![]()
June 2005
From Start to Finish
Spotting hurdles in shoppers' way, performance testing holds providers accountable
By Mary Wagner
In terms of site performance, it looked like FootSmart.com was firing on all cylinders. According to monitoring from the backbone-the Internet's distribution network-availability at the e-commerce site of Benchmark Brands Inc. was 100%, with full pages loading in under 1.5 seconds.
But Gavin Galtere, Benchmark's applications development and network operations director, had concerns about what was happening at the user end, given a recent site redesign that had loaded pages with a lot more data.

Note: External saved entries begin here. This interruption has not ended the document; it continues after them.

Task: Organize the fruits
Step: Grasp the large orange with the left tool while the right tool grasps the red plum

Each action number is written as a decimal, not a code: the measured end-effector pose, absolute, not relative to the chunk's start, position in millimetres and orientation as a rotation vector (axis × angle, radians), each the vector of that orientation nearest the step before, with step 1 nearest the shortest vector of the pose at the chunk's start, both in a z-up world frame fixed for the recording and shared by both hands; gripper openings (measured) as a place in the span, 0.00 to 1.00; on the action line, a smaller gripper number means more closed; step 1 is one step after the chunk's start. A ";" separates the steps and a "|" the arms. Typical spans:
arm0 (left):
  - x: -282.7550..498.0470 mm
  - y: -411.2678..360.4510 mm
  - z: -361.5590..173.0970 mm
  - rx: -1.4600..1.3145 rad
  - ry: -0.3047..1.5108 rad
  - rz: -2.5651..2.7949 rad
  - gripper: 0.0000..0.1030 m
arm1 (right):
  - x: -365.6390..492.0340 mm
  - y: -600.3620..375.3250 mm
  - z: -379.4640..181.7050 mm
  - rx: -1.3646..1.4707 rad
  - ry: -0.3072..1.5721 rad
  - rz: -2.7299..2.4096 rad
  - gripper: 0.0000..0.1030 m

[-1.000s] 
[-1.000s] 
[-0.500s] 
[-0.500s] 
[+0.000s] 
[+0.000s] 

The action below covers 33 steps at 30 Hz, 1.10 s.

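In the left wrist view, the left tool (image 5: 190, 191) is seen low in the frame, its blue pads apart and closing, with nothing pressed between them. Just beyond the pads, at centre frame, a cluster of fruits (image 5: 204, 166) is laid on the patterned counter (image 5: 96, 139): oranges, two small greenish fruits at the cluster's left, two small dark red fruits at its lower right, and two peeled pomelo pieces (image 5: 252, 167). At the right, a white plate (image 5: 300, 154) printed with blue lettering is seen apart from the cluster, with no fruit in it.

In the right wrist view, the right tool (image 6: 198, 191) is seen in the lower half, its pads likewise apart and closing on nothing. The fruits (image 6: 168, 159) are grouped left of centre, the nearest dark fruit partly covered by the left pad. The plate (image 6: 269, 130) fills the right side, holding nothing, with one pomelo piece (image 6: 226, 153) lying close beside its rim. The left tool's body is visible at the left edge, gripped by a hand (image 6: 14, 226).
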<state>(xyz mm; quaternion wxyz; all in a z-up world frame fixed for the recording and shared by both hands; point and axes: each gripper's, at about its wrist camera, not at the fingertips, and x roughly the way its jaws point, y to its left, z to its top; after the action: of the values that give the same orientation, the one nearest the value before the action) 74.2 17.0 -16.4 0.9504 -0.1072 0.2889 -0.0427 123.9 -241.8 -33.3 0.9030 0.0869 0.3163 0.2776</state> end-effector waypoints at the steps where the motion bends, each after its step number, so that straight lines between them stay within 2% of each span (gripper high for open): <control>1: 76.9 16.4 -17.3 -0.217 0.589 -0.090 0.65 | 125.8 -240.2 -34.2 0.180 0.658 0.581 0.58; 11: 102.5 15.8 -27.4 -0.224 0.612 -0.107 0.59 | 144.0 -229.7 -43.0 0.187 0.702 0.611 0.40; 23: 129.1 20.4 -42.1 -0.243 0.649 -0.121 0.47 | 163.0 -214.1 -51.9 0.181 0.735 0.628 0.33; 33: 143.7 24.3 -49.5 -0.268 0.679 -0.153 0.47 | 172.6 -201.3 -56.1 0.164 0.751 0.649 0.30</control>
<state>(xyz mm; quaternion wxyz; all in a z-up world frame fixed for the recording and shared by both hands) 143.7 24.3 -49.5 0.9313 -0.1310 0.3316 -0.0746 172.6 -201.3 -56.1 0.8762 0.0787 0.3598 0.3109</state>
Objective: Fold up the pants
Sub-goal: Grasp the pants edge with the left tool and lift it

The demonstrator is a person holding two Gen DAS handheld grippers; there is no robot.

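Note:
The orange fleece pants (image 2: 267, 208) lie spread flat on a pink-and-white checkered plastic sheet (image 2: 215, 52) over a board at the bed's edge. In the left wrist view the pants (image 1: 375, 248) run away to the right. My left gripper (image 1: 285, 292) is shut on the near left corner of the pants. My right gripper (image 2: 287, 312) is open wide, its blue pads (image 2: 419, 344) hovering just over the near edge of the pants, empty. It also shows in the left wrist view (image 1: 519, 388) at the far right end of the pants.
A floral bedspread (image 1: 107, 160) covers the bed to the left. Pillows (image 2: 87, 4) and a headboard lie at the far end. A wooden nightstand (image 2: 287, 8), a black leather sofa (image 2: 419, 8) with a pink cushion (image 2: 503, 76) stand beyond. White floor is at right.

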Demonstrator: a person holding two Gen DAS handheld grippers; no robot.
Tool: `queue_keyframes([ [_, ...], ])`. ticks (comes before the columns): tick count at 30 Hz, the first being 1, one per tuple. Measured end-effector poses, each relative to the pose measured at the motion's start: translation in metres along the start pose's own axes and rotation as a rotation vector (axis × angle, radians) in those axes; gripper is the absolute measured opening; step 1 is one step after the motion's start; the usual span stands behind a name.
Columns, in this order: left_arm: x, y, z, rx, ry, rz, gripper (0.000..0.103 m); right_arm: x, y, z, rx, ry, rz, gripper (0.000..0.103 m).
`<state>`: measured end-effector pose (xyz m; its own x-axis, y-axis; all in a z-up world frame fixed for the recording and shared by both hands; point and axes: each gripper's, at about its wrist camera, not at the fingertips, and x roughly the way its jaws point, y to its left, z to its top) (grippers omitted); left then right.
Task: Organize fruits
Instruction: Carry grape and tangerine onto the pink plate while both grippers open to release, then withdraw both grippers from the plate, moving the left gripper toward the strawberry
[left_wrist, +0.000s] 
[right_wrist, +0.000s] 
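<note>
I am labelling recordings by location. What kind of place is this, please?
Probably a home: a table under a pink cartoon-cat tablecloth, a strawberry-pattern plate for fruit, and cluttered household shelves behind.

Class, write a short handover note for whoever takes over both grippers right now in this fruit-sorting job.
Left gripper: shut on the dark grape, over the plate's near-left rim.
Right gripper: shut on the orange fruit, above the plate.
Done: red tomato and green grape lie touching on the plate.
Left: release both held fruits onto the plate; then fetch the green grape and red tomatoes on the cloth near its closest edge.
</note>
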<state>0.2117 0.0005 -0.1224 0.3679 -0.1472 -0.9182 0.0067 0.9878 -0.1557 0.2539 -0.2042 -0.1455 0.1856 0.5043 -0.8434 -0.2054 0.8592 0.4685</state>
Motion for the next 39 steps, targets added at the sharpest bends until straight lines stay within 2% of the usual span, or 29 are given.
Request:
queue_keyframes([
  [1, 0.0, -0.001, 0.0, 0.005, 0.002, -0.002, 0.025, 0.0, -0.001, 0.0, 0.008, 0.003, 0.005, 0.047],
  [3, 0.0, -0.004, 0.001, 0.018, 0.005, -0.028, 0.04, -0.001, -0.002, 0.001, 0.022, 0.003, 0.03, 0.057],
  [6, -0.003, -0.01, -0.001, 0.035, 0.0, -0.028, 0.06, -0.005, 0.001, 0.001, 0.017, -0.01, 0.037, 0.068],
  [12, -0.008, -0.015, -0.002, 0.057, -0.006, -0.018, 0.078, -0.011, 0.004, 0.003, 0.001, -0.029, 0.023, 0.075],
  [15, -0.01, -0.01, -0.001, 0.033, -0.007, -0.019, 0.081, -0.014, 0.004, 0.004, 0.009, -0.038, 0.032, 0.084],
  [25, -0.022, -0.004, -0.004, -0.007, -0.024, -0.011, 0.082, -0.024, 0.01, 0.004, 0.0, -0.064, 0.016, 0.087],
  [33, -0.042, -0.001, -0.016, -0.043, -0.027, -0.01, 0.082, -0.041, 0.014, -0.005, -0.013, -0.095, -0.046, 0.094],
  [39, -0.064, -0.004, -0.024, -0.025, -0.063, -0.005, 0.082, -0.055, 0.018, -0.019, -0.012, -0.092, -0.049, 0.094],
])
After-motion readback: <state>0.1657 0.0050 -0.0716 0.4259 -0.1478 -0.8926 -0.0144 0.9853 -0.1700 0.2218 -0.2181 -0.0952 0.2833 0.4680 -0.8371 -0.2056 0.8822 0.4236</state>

A switch to web performance monitoring services from Gomez Inc. that included so-called last mile monitoring-a service Benchmark hadn't been getting from its previous provider-confirmed Galtere's suspicions within a day of implementation: Initial home page availability for visitors on dial-up connections was only 82%.
With as many as 65% of FootSmart's customers reaching the site via dial-up, that represented a significant potential loss of revenue. Last-mile monitoring also showed that visitors accessing other entry points to the site via search were successful on initial log-on only 92% of the time. The findings were enough to loosen funds from senior management to address the problem; ultimately, through the services of an outside content delivery network. "I was able to take those reports, put them in front of our CEO and VP of operations, and say, 'This is what I have suspected and here's the proof,'" says Galtere.
FootSmart.com's experience is just one example of the evolution in how online retailers are evaluating their customers' experience by measuring the performance of the technology that supports it. Monitoring of availability and response time of sites has moved past measuring at the backbone to measuring from the user interface. And beyond the lead metrics of page download speed and availability, applications monitoring is tracking the performance of discrete components that affect those metrics.
Within the enterprise, other types of testing, software and services pinpoint and cut resolution time on content delivery errors that show up at the user end. Some online operators are even making the data on how their technology is supporting the user experience do double duty: They're using the benchmarked data to draft service-level agreements that set contractual standards on site performance. Those standards apply both between a company's business and IT departments and between the company and its outside technology providers.
Revealing the opportunities
FootSmart.com turned the minus revealed by its last-mile monitoring into a plus-using additional performance monitoring. "We realized we had a huge opportunity in terms of low-hanging fruit to be able to lift our top line," says Galtere.
It turned out that much of the page weight creating the problem for dial-up users was in new code written into the pages for tracking and reporting purposes. But eliminating too much of that code in an effort to lighten pages would mean losing that functionality. To find a solution, Galtere used Gomez to run a head-to-head test of the performance of web site pages on which code had been compressed against pages served up by an outside content delivery network.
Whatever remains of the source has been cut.